Custom Workflows for More Control

This guide walks you through the Two-Stage Distilled workflow: a sample workflow for ComfyUI from LTX that generates video with synchronized audio using a two-pass pipeline (first at low resolution, then upscaled and refined at full resolution). It supports both Text-to-Video and Image-to-Video in a single workflow.

Compared to the default ComfyUI templates covered in the Text-to-Video and Image-to-Video beginner guides, this workflow uses higher-precision model files and additional nodes that give you more control over your video generation. Use it when you want higher-quality output, more control over resolution and VRAM usage, or a starting point for building your own custom workflows.

If you haven’t used the default templates yet, start there first — this guide assumes you’re familiar with the basics of prompting, generating, and iterating in ComfyUI.

What’s Different from the Default ComfyUI Templates

The default templates are designed to get you generating as quickly as possible with minimal setup. This workflow uses the same two-stage pipeline architecture but upgrades three of the four model files and adds nodes that give you direct control over settings the templates handle automatically.

Component	Default Template	This Workflow
Model checkpoint	FP8-quantized (`ltx-2.3-22b-dev-fp8.safetensors`)	Full-precision (`ltx-2.3-22b-dev.safetensors`)
Distilled LoRA	`ltx-2.3-22b-distilled-lora-384.safetensors`	v1.1 (`ltx-2.3-22b-distilled-lora-384-1.1.safetensors`)
Text encoder	FP4-quantized Gemma 3 12B	Standard-precision Gemma 3 12B
Spatial upscaler	`ltx-2.3-spatial-upscaler-x2-1.1.safetensors`	Same

The full-precision checkpoint and higher-precision text encoder produce more detailed output with better color fidelity, and the v1.1 LoRA improves motion quality. The trade-off is higher VRAM usage and larger model file downloads.

Beyond the model upgrades, the workflow also exposes:

Tiled VAE decoding — adjust tile count and overlap to balance VRAM usage against decode speed
API text encoding — optionally offload text encoding to a free API, freeing local VRAM for generation
Direct frame count control — set the exact number of frames rather than a duration in seconds

Step-by-Step Guide

Check the system requirements to make sure you have sufficient hardware to support running this workflow.

1. Download and Load the Workflow

Download the Two-Stage Distilled workflow JSON from our GitHub repository and drag it into ComfyUI to load it.

2. Install Custom Nodes and Download Models

This workflow requires the ComfyUI-LTXVideo custom node package. Open the Workflow Overview panel (right sidebar). If you’re missing any custom nodes or model files, it will list them and let you install or download them directly.

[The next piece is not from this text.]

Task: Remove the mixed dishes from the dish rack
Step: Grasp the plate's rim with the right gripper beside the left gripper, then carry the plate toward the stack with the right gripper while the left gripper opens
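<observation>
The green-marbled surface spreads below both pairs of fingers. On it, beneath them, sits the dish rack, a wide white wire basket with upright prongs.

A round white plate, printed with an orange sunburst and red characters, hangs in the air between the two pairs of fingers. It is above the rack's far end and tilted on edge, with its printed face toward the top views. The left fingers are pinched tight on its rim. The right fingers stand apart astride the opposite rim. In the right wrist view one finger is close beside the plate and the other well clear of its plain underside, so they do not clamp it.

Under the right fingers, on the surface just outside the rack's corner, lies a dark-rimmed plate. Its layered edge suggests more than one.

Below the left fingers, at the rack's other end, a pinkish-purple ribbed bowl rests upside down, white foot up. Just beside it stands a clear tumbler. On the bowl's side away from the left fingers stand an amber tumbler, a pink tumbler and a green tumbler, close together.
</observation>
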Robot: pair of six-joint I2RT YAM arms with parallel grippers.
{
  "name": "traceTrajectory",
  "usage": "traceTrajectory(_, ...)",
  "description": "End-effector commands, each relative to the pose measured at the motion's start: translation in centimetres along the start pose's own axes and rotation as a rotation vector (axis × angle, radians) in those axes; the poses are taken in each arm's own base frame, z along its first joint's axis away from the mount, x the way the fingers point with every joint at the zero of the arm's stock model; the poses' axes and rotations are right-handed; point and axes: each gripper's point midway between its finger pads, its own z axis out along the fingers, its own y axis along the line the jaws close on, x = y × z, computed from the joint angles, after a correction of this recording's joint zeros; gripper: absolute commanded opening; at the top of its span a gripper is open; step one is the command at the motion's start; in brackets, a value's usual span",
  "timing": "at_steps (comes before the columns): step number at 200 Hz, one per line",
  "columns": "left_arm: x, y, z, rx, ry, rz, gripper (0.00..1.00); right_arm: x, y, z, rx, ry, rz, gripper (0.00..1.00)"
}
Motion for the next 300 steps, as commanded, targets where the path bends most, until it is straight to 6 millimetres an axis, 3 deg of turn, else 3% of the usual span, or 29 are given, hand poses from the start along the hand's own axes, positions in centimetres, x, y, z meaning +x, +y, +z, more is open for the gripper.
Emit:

The workflow uses these model files:

File	Description	Placement
`ltx-2.3-22b-dev.safetensors`	Full-precision model checkpoint	`ComfyUI/models/checkpoints/`
`ltx-2.3-22b-distilled-lora-384-1.1.safetensors`	Distilled LoRA (v1.1)	`ComfyUI/models/loras/`
`comfy_gemma_3_12B_it.safetensors`	Text encoder (Gemma 3 12B)	`ComfyUI/models/text_encoders/`
`ltx-2.3-spatial-upscaler-x2-1.1.safetensors`	Spatial upscaler (2x)	`ComfyUI/models/latent_upscale_models/`

Model downloads may take some time depending on your connection. You only need to download these once.

All files are also available in the LTX-2.3 HuggingFace collection if you prefer to download them manually.

3. Choose Text-to-Video or Image-to-Video

This workflow supports both modes. Find the bypass_i2v toggle:

true = Text-to-Video mode (default). The model generates the video entirely from your prompt.
false = Image-to-Video mode. The model uses your source image as the first frame.

For Image-to-Video, also find the LoadImage node and select your source image. The workflow includes a resize node that scales your image to fit the configured resolution automatically.

4. Write Your Prompt

Find the CLIP Text Encode (Positive Prompt) node and write your prompt.

For Text-to-Video, describe the full scene: setting, characters, camera movement, and audio
For Image-to-Video, focus on motion, action, and audio: the image already provides the visual context

See the Prompting Guide for detailed tips and examples.

The workflow also includes a CLIP Text Encode (Negative Prompt) node, pre-filled with "pc game, console game, video game, cartoon, childish, ugly". This steers the model away from common visual artifacts. You can leave it as-is or edit it to exclude specific styles or qualities from your output.

5. Set Frame Count and Resolution

This workflow uses frame count directly rather than duration in seconds. The default is 121 frames at 24 fps, which produces roughly 5 seconds of video. To calculate frames for a different duration: frames = duration in seconds × frame rate + 1.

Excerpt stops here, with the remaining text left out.